Tamiflu, an antiviral drug used to treat flu, should be watched more closely over the next two years for potential health problems when used in children, a US regulatory panel recommended on Friday.
The Food and Drug Administration experts panel also determined that there was no clear link between Tamiflu, which is made by the Swiss drugmaker Roche, and deaths and health problems among some users. The panel, which makes recommendations for agency regulations, reviewed extensive Tamiflu data, particularly Japanese regulatory reports of 12 deaths among 75 cases of serious symptoms in children.

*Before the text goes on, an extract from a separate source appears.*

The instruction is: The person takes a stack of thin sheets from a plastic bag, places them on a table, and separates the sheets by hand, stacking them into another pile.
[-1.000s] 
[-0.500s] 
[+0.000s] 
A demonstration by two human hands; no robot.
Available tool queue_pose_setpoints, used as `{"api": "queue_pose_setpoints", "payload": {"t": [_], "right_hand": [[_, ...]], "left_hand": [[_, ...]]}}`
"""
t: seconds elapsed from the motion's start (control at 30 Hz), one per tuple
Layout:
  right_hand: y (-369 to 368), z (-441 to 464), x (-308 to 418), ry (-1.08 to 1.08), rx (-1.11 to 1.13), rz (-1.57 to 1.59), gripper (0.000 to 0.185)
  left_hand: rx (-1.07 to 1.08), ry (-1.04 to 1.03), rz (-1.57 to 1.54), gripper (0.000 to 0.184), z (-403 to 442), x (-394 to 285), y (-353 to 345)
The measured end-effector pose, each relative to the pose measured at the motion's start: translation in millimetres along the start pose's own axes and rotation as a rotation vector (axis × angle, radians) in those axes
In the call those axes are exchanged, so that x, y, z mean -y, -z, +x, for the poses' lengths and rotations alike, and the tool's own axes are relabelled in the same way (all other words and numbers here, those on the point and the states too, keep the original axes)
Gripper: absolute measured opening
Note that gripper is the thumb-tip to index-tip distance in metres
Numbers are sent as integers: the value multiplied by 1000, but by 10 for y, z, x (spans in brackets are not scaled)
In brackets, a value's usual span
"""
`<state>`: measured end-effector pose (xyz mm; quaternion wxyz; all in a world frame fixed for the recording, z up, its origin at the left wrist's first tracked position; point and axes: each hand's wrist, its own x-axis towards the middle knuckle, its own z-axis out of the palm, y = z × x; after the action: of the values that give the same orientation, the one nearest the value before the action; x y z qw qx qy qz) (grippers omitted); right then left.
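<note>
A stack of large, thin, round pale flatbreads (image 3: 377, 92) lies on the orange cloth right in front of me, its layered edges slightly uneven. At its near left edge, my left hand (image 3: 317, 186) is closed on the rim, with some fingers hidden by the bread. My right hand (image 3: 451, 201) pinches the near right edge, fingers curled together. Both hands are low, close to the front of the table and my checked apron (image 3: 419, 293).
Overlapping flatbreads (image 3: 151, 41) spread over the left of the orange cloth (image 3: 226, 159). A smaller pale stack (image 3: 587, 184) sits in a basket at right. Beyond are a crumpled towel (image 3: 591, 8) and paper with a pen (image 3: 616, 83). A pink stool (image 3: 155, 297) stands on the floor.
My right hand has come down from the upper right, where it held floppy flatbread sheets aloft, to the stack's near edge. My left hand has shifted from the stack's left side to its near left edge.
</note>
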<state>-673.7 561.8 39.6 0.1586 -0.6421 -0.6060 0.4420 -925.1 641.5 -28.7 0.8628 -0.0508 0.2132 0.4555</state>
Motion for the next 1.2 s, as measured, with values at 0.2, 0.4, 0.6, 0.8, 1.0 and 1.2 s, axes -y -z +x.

Dr Robert Nelson, chairman of the US paediatric advisory panel, said: “The committee does not think, based on the data presented, that there is any evidence Tamiflu played a role in the deaths.”
Roche also pledged to work with regulators in ongoing monitoring for signs of unusual symptoms or health problems in children taking the drug.
The panel’s review was closely watched because of the drug’s importance in plans to guard against a global flu pandemic.
Tamiflu is a key treatment in government and medical preparations for a potential pandemic. The drug, which helps fight the virus after infection, has been in hot demand since concerns spread over bird flu outbreaks, and as governments try to build stockpiles.
But the the committee data review also highlighted the FDA’s new, quicker reflexes to air publicly concerns over drug safety. Scrutiny over the agency’s drug safety system intensified after Merck’s withdrawal of Vioxx, the US drugmaker’s blockbuster pain medication, last year.
Dr Linda Lewis, from the FDA’s antiviral drug division, told the committee that the agency was trying to be pro-active after seeing the Japanese data. “We’re trying to be as transparent as possible, and as thorough as possible,” she said.
The committee voted unanimously for the FDA to give it a preliminary update next year on adverse events in Tamiflu users, and a full report two years from now.
It also discussed a possible look at the drug’s pharmacology in children, and more detailed information on children exhibiting problems.
Tamiflu is widely used in Japan - three times more than the rest of the world combined. The FDA committee said better US monitoring would help determine whether Japan’s use and safety system provided an early signal for deaths, brain illnesses and other psychiatric symptoms in other populations.
Roche presented clinical trials data and an epidemiological review showing Tamiflu users had fewer or equal number of instances of such symptoms and deaths as children given placebo.